NOTE SU “AUSCHWITZ” DI PETER PAUL WIPLINGER, A CURA DI VENTURELLA FROGHERI*


Considerare ogni parola
sugli oggetti
sugli occhiali
sulle scarpe
sui capelli tagliati
sulle brune valigie
con i nomi
immagini di dolore
documenti d’orrore
le scatole ammassate
di Zyklon B
le bambole rotte
nella vetrina
le lunghe file
nella latrina
i ferrigni attrezzi
nel crematorio
considerare ogni parola
su la realtà
ad Auschwitz
sbocciano rose rosse
e il cielo
è blu
.


Che cosa significa entrare in un luogo della memoria come il museo di Auschwitz, luogo nel quale si è consumato il più grande genocidio della storia, simbolo di orrore e sofferenze indicibili? In primis vuol dire rendere onore alla memoria delle vittime ed educare alla riflessione sulle nefaste conseguenze dell’odio razziale e dell’intolleranza.
Peter Paul Wiplinger, scrittore, pubblicista e fotografo austriaco, vincitore di prestigiosi premi letterari, è un nome forse poco conosciuto in Italia, ma la sua poesia “Auschwitz” merita davvero di essere non soltanto letta ma soprattutto attentamente meditata per il profondo significato e le valenze autentiche che offre al lettore, attraverso uno stile semplice, asciutto, e perciò stesso efficacemente icastico.
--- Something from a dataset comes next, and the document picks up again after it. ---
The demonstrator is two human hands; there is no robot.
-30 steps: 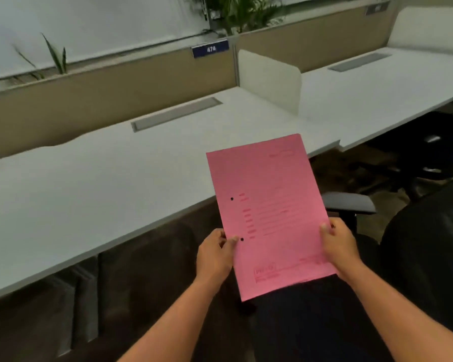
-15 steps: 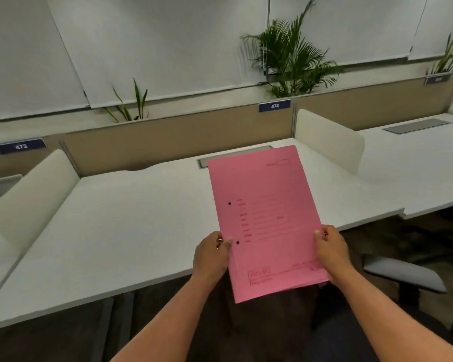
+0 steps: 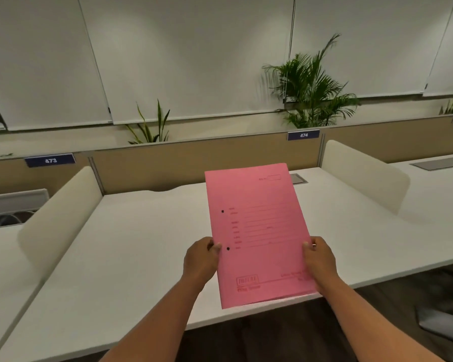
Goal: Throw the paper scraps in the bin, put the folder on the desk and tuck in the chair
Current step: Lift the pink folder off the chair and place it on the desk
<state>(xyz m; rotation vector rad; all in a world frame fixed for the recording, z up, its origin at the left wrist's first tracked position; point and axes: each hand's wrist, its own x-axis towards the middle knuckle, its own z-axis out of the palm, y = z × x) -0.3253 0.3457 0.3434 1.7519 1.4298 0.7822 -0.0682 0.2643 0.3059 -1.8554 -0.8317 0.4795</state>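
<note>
Pink folder being held in both hands above the white table.

The person is gripping the pink folder (image 3: pixel 256 231) by its two long edges: the left hand (image 3: pixel 202 259) is pinching the punched-hole side, the right hand (image 3: pixel 321 262) is clasping the opposite side, thumbs lying on the printed cover. The folder is tilting up toward the viewer, its lower edge hanging over the near edge of the table (image 3: pixel 141 252), not lying flat on it. Low cream dividers (image 3: pixel 60 212) are flanking the table on both sides. A tan partition at the back is carrying number plates 473 (image 3: pixel 50 160) and 474 (image 3: pixel 303 135), with a palm plant (image 3: pixel 311 84) behind it. A grey chair armrest (image 3: pixel 442 325) is showing at lower right.
</note>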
Considerare ogni parola sugli oggetti: l’incipit del componimento contiene un vero e proprio imperativo categorico netto, che allude al dovere inderogabile di esaminare attentamente, osservare con scrupolo. Lo sguardo deve appuntarsi sugli oggetti un tempo appartenuti a vittime innocenti, pietosamente raccolti ed esposti: occhiali, scarpe, capelli tagliati, valigie con i nomi, bambole rotte…Sono semplici oggetti, ma forse sono anche qualcosa di più, poiché rimandano idealmente a gesti, immagini, volti che vengono da lontano, richiamano delle storie : sono cose che un tempo sono state vive, che ancora contengono trame di vita, impigliate in emozioni, sensazioni, ricordi; cose che hanno accompagnato lungo le loro esistenze passi di uomini, donne, bambini che non ci sono più, i cui sogni sono stati troncati, le cui vite sono ormai infrante. Cose che hanno incorporato idee, affetti, cose che continuano ad essere deposito di sentimenti e che ora giacciono, racchiuse entro le vetrine di un museo, luogo della memoria collettiva, come struggenti, strazianti testimonianze di vite comuni, comunque uniche nella loro ferialità, spezzate dall’orrore e che non possono né devono essere dimenticate: immagini di dolore/documenti d’orrore. Fuori intanto sbocciano rose rosse/ e il cielo/è blu. La vita continua, con i suoi colori, i suoi profumi, la sua straordinaria intensità che sembra rispondere ad una continua istanza di rigenerazione e di rinascita, e diventa promessa di futuro. La natura continua a manifestare la sua bellezza incontaminata e l’incanto di uno splendore che si afferma con forza inesausta e che tenacemente si oppone alle brutture, alle nefandezze, agli orrori, alle violenze perpetrate dagli uomini contro altri uomini, quasi a voler indicare una via di speranza, di riscatto. Perché la vita vince la morte e la bellezza ha il potere di elevare le anime degli uomini, di redimerle, e quindi di salvare il mondo. Tanto più urgente e necessario e inderogabile il dovere di considerare ogni parola su la realtà, riflettere su ciò che è stato, esserne consapevoli per non dimenticare. L’Olocausto – ha detto Primo Levi – è una pagina del libro dell’Umanità da cui non dovremo mai togliere il segnalibro della memoria.